HOW TO COMPLETE THIS TASK -
Repeat the listing below exactly as given.

______________________________

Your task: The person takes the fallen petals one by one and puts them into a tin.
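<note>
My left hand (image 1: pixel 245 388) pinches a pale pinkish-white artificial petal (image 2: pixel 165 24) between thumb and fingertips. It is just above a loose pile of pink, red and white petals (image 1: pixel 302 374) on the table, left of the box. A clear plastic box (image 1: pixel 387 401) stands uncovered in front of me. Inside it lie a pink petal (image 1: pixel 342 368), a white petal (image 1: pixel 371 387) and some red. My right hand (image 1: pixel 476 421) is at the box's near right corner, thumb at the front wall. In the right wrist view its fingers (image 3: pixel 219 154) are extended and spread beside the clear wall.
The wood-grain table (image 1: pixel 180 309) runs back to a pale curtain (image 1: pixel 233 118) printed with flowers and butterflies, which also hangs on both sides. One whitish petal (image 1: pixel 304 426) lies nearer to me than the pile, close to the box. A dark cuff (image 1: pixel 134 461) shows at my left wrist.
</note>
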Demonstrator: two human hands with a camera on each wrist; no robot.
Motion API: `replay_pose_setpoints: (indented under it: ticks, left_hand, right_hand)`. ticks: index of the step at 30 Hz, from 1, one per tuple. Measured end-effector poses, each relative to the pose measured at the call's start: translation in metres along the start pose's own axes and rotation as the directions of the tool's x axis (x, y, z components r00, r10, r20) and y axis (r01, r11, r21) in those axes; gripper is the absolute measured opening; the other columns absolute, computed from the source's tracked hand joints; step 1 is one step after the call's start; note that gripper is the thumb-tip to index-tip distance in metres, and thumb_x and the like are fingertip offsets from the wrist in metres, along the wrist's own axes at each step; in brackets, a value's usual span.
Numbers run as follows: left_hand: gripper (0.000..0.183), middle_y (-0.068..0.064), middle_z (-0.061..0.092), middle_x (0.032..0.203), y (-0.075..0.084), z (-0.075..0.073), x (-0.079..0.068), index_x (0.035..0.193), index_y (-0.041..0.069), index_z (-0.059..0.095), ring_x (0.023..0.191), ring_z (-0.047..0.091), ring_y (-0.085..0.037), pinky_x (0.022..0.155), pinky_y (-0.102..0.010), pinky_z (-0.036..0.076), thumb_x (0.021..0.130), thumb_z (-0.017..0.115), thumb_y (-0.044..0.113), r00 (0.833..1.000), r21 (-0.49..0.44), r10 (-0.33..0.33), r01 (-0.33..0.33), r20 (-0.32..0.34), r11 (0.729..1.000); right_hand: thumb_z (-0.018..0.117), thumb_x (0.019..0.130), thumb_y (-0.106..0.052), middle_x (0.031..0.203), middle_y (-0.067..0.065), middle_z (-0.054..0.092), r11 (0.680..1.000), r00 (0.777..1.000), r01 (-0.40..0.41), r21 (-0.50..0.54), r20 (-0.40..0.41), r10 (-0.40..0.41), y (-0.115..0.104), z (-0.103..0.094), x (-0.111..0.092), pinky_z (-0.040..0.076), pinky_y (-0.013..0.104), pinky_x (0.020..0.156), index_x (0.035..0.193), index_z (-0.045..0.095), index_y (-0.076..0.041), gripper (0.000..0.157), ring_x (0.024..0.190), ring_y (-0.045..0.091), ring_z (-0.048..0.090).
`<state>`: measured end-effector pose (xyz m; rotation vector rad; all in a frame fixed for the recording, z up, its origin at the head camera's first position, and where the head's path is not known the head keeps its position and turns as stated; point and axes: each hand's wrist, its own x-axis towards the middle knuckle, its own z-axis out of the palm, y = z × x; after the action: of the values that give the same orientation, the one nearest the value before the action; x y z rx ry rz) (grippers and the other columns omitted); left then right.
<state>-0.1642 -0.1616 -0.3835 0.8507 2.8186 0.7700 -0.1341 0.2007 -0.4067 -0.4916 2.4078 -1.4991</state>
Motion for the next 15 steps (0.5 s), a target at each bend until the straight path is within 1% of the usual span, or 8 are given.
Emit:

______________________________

EXERCISE OUTPUT -
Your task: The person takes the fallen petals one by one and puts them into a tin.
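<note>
My left hand (image 1: pixel 245 388) pinches a pale pinkish-white artificial petal (image 2: pixel 165 24) between thumb and fingertips. It is just above a loose pile of pink, red and white petals (image 1: pixel 302 374) on the table, left of the box. A clear plastic box (image 1: pixel 387 401) stands uncovered in front of me. Inside it lie a pink petal (image 1: pixel 342 368), a white petal (image 1: pixel 371 387) and some red. My right hand (image 1: pixel 476 421) is at the box's near right corner, thumb at the front wall. In the right wrist view its fingers (image 3: pixel 219 154) are extended and spread beside the clear wall.
The wood-grain table (image 1: pixel 180 309) runs back to a pale curtain (image 1: pixel 233 118) printed with flowers and butterflies, which also hangs on both sides. One whitish petal (image 1: pixel 304 426) lies nearer to me than the pile, close to the box. A dark cuff (image 1: pixel 134 461) shows at my left wrist.
</note>
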Demonstrator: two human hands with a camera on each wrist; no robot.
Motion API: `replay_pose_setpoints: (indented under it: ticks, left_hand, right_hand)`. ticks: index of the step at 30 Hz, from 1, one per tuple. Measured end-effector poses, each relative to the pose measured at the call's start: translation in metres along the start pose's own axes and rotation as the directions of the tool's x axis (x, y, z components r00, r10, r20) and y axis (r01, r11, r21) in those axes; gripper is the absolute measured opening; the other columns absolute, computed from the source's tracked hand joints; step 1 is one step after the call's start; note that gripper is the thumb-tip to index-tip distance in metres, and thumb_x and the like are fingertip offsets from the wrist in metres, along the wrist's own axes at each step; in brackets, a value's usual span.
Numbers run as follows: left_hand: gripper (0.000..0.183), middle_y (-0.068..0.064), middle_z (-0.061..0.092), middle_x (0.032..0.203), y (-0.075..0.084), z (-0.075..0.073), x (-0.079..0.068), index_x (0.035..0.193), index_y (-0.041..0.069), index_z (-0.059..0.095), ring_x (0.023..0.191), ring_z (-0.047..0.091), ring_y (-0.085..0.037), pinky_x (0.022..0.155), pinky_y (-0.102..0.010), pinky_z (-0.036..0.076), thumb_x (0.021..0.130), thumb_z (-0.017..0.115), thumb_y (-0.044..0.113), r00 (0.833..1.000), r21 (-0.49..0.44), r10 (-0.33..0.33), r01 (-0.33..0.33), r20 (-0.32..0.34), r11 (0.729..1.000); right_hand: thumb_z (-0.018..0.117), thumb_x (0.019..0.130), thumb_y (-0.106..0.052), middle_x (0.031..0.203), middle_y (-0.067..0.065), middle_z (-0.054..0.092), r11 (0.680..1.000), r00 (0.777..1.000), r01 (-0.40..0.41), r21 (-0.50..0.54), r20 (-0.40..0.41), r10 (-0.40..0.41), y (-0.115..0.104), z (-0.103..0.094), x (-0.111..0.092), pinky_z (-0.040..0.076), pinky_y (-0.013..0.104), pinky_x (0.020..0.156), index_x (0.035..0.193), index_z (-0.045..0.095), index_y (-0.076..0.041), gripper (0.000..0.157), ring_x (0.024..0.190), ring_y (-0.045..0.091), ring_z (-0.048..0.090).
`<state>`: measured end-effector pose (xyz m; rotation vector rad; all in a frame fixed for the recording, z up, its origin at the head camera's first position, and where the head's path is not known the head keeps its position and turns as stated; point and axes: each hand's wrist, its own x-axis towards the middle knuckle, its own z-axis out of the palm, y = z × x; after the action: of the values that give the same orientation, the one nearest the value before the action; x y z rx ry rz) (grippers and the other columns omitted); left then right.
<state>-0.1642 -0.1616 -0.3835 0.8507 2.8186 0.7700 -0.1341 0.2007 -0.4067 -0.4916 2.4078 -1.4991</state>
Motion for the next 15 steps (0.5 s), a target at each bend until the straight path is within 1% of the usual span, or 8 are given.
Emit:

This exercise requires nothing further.